Maintenant au seuil de la vieillesse, il désirerait se retirer en lui-même pour trouver un sens à la vie et plus rien d’autre ne l’intéressait. Il se mit à rendre visite aux philosophes, aux poètes et aux sages de tous les pays, mais ce fut en vain qu’il chercha auprès d’eux une réponse à la question cruciale : la vie a-t-elle un sens ?

 Enfin on finit par lui indiquer un ermite hindou qui vivait dans une grotte sur les contreforts du Tibet. Certainement ce vieillard saurait apaiser son inquiétude.

 Alors le milliardaire mit sur pied une grande expédition. Il engagea des guides et des porteurs pour le conduire jusque dans la grotte perdue au fin fond de l’Himalaya.

 Après des mois d’un difficile voyage, après avoir surmonté les embûches de la forêt, de la montagne et du froid, après avoir repoussé les attaques de grands fauves, après avoir subi des orages, des cyclones et des cataclysmes sans nombre, notre homme arriva, seul survivant de sa caravane, au terme de ces épreuves et au seuil de la caverne.

 

Il y pénétra.

Un patriarche chenu et vénérable était là, qui semblait l’attendre. Le milliardaire s’inclina devant lui et prit la parole :

  • Je suis venu de très loin pour te demander quel est le sens de la vie…

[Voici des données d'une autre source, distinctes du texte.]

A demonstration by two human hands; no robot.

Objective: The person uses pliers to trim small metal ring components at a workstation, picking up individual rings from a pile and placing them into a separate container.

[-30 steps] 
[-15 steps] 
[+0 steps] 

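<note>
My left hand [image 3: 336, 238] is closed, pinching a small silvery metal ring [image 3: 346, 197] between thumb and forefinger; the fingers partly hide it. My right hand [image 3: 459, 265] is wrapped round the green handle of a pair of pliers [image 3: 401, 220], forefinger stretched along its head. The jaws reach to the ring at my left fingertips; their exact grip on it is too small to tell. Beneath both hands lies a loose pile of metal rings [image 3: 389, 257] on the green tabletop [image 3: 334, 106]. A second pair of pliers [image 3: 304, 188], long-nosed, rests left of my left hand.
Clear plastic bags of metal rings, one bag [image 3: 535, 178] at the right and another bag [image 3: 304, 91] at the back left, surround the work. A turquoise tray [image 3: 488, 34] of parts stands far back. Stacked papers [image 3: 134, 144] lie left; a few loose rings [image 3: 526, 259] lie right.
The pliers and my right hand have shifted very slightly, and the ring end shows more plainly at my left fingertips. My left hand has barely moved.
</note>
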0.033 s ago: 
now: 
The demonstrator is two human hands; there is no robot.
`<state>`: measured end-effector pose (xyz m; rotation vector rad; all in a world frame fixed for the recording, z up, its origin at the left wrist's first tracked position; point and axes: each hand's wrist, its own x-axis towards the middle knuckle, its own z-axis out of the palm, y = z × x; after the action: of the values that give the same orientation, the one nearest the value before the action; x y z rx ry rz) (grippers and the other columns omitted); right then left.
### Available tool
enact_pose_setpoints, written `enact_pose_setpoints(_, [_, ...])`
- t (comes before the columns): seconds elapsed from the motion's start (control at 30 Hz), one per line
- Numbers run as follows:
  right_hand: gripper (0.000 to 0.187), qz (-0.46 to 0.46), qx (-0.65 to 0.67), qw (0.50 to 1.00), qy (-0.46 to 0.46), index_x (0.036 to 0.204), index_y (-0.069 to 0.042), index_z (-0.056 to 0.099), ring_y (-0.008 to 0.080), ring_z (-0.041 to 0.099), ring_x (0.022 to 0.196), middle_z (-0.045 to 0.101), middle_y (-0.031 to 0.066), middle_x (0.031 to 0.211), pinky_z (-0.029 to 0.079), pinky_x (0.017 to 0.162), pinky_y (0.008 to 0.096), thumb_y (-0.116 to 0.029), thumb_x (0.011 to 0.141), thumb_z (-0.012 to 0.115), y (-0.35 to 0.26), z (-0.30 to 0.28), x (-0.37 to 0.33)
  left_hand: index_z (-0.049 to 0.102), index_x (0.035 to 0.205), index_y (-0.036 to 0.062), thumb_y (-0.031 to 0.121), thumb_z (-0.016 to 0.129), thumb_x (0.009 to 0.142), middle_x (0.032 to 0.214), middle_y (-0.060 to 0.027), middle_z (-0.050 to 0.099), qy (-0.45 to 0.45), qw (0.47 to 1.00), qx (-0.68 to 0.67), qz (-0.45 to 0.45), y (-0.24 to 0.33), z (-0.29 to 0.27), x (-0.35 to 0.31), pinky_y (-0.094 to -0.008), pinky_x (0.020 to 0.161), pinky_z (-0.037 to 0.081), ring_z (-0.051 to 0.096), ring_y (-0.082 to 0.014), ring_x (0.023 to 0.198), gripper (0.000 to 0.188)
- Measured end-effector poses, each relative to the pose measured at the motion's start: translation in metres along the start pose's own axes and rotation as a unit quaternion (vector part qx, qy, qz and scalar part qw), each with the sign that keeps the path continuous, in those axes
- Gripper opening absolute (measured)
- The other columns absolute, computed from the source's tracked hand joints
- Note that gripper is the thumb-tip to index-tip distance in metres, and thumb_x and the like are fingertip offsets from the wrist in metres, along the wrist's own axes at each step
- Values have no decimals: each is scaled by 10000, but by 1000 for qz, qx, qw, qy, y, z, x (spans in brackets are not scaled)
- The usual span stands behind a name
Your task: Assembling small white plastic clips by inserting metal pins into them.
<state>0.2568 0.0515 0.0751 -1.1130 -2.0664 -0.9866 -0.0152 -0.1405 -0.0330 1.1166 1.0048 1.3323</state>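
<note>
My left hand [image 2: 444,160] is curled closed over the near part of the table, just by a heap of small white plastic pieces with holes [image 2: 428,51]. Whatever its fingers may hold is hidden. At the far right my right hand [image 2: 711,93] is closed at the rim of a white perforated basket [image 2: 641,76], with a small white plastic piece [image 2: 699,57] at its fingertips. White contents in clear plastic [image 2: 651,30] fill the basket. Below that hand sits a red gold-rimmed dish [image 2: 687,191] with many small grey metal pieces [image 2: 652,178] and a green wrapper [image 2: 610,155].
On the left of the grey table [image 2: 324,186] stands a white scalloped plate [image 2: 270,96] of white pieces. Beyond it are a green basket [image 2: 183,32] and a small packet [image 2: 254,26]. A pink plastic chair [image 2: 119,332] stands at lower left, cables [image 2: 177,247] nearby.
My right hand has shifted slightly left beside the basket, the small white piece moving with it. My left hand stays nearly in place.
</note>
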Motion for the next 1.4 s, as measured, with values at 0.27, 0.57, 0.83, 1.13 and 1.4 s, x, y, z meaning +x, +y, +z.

Alors le vieillard considéra son visiteur en silence et lui répondit très lentement :

  • La vie est un grand fleuve tranquille…
  • Comment ? Dis l’autre.
  • La vie est un grand fleuve tranquille ! répéta le vieillard avec béatitude.
  • Mais enfin, ce n’est pas possible ! s’écria le milliardaire. J’ai marché, souffert et risqué mille fois la mort pour arriver jusqu’ici. J’ai perdu tous mes compagnons. J’ai presque perdu la santé. Tout cela pour atteindre la vérité suprême. Et tout ce que tu me trouves à dire, c’est une ânerie pareille ?

 Alors le vieillard soudain pris de panique se mit à bégayer les lèvres tremblantes :

  • Que me dis-tu mon fils ! Ce n’est pas possible ! La vie n’est pas un grand fleuve tranquille !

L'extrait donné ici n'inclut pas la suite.